─── Input ───

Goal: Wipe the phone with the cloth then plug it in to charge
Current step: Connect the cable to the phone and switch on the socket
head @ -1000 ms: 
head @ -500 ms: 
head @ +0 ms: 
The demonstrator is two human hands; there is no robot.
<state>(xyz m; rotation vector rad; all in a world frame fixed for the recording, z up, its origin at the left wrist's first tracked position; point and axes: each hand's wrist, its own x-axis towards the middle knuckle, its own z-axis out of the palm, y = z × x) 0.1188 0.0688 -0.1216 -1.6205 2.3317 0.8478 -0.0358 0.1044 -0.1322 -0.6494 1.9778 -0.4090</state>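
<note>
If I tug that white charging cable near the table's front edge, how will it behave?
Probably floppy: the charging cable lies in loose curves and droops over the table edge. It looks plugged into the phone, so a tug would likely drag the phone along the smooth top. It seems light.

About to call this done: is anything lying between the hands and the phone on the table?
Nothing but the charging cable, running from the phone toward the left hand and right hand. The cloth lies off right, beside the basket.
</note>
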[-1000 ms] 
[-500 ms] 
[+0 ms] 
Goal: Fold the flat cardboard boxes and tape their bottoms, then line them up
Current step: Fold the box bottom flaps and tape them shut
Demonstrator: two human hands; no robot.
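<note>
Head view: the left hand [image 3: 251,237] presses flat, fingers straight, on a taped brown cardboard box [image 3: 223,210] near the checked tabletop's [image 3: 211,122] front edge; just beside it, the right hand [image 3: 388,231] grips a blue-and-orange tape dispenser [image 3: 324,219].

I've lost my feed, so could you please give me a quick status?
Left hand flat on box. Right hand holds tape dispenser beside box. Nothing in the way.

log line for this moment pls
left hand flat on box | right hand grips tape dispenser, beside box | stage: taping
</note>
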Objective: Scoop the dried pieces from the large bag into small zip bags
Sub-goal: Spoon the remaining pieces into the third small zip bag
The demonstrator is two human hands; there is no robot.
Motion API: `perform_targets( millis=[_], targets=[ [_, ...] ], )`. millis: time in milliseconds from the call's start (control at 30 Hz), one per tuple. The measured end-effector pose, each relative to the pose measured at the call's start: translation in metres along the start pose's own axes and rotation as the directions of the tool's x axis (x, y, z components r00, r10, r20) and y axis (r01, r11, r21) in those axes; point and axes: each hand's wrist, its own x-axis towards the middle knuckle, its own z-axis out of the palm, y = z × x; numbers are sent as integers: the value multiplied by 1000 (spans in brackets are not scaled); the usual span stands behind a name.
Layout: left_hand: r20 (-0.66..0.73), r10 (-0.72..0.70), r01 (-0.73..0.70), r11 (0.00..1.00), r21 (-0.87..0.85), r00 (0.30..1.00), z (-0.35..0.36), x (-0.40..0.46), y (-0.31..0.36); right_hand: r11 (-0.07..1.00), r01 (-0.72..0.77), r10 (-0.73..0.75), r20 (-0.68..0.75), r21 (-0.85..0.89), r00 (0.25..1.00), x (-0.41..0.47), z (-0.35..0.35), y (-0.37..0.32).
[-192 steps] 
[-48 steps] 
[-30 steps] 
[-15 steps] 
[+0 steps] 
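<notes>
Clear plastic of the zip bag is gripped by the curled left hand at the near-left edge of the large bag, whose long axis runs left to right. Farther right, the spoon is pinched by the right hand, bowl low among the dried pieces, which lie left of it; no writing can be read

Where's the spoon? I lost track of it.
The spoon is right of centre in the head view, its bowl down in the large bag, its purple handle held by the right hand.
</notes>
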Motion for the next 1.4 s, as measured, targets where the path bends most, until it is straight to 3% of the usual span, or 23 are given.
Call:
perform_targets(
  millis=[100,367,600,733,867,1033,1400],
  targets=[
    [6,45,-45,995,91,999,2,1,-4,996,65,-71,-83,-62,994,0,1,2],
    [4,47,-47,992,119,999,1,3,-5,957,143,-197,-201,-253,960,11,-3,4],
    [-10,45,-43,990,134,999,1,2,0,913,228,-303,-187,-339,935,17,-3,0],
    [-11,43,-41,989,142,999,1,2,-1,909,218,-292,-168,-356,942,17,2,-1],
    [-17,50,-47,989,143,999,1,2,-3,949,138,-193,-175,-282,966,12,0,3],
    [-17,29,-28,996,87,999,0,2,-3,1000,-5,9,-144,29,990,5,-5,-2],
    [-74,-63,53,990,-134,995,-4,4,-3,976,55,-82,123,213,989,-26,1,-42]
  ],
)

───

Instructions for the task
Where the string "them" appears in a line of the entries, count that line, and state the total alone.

Response to the exercise
2